Work request: The answer must consist of every line in the data below that holds the word "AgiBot".

Information supplied:
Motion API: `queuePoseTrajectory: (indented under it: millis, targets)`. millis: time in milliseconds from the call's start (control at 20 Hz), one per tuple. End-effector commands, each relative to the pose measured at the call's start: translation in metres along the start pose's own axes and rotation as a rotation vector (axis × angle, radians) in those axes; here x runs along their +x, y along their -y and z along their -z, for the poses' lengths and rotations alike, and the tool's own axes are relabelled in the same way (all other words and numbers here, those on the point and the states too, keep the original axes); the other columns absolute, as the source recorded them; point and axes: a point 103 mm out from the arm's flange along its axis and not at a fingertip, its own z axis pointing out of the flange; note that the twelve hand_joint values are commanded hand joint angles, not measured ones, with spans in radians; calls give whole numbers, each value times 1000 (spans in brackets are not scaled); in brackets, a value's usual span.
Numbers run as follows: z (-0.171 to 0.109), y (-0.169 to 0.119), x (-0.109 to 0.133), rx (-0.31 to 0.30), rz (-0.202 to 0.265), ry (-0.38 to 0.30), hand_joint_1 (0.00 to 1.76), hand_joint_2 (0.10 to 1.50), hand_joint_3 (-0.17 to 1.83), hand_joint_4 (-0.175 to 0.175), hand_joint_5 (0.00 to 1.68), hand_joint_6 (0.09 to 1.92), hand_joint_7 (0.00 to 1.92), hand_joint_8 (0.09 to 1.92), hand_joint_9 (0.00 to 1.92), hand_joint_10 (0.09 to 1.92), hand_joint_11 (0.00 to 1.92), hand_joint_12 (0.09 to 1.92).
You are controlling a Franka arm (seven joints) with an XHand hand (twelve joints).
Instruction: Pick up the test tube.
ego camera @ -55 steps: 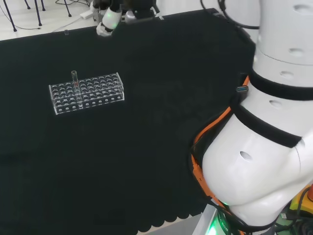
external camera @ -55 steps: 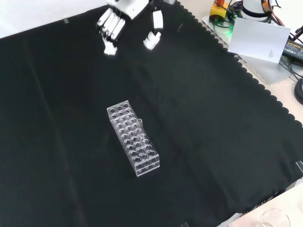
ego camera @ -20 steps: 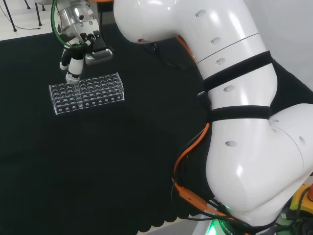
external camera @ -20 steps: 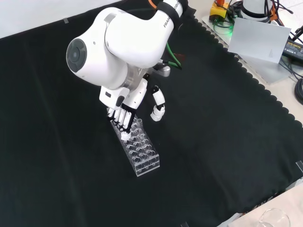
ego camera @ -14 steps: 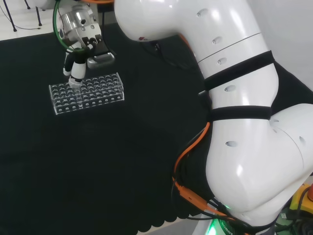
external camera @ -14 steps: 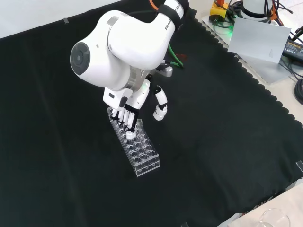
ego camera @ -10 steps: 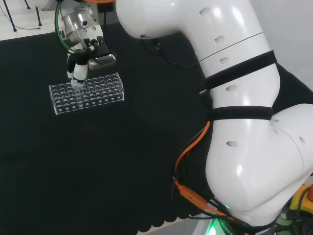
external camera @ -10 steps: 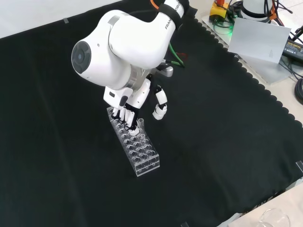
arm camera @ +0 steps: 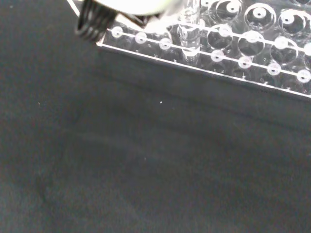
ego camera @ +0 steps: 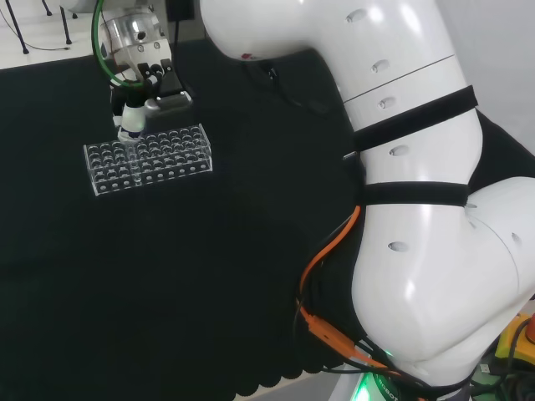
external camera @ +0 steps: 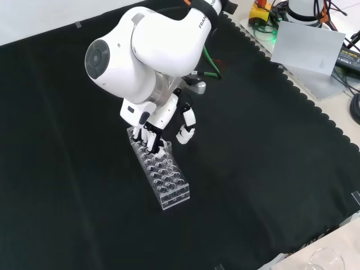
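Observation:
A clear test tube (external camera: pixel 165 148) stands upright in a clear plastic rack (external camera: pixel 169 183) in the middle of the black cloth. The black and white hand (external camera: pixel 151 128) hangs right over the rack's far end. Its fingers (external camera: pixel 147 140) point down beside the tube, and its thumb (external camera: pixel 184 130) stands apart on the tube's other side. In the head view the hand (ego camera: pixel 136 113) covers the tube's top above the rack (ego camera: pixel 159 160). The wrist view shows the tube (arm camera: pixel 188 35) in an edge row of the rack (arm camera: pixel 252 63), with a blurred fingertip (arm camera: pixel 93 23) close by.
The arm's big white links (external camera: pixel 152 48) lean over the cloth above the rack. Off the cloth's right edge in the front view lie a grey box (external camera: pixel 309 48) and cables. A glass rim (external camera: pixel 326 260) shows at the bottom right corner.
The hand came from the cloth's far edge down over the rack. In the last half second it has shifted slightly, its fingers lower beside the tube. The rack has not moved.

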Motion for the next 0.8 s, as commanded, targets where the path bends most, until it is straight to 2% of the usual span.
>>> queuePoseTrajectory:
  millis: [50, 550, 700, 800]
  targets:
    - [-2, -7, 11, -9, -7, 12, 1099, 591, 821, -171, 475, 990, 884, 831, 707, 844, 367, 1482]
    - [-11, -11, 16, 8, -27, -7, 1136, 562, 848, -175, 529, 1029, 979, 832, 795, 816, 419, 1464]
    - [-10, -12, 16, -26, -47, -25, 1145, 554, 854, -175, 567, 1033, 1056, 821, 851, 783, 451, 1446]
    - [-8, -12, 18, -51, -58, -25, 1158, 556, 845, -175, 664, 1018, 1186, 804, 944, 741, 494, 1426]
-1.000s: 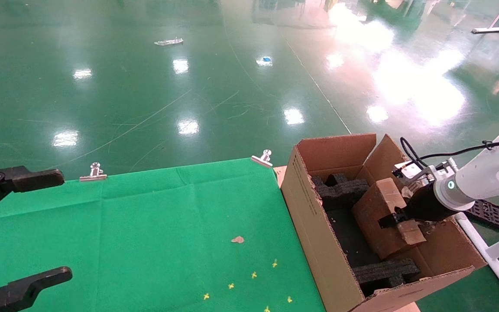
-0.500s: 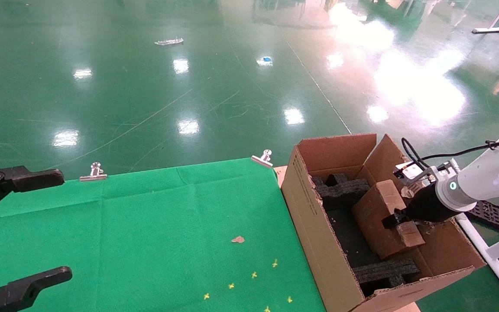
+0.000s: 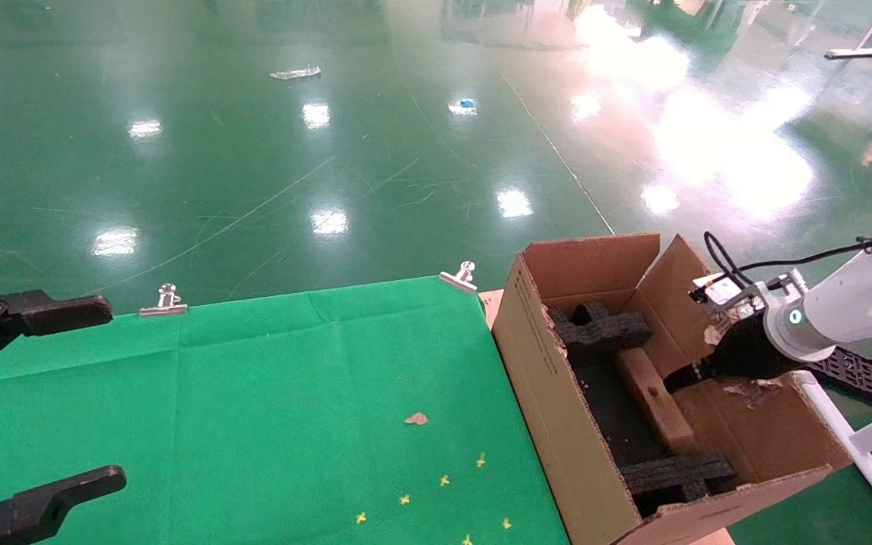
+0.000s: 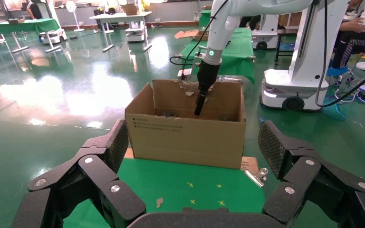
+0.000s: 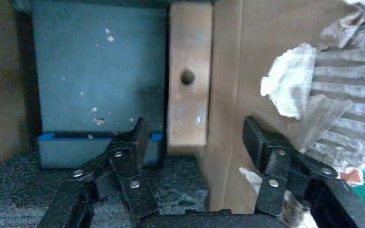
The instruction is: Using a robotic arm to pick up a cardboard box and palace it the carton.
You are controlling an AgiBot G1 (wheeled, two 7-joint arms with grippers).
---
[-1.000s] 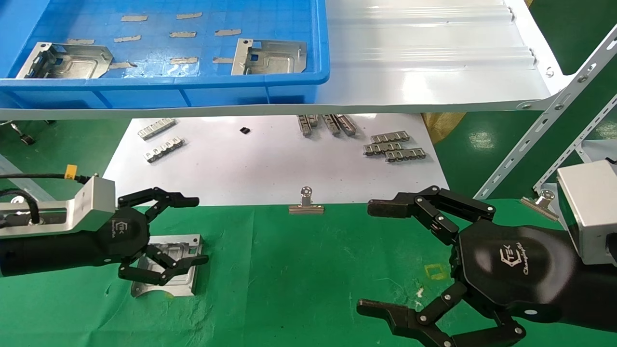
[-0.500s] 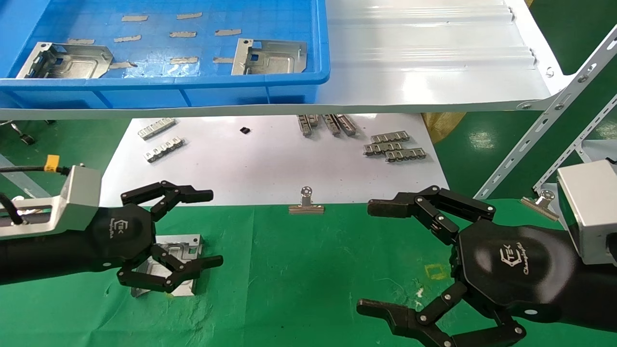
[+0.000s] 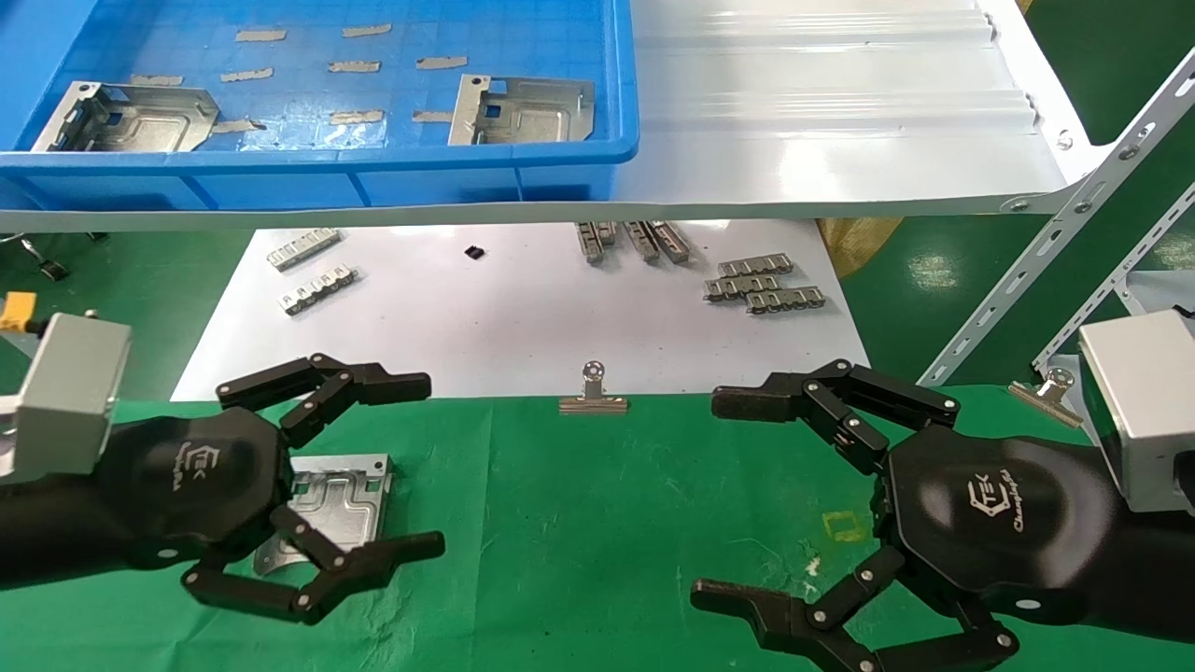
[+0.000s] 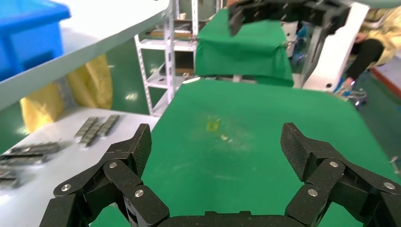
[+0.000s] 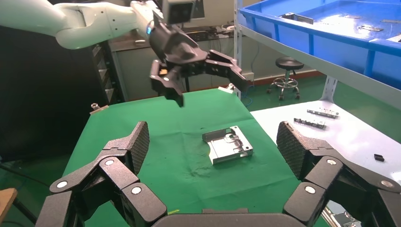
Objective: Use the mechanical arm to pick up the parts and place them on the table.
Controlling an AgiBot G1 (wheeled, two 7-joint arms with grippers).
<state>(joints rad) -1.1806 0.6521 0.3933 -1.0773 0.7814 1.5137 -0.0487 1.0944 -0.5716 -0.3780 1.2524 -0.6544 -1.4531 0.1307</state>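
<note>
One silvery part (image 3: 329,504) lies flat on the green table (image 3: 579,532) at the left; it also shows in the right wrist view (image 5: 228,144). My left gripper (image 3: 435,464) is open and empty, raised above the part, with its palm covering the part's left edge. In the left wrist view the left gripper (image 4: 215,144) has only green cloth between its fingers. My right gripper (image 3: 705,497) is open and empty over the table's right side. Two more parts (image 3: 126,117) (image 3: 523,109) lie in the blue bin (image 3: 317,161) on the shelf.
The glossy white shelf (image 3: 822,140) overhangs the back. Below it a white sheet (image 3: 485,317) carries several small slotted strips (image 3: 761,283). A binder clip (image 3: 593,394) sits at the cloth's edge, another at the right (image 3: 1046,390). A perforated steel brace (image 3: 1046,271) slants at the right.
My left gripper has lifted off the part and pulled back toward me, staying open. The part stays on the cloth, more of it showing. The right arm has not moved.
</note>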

Output for this task:
You are controlling an AgiBot G1 (wheeled, two 7-joint arms with grippers).
Controlling an AgiBot G1 (wheeled, two 7-joint arms with grippers).

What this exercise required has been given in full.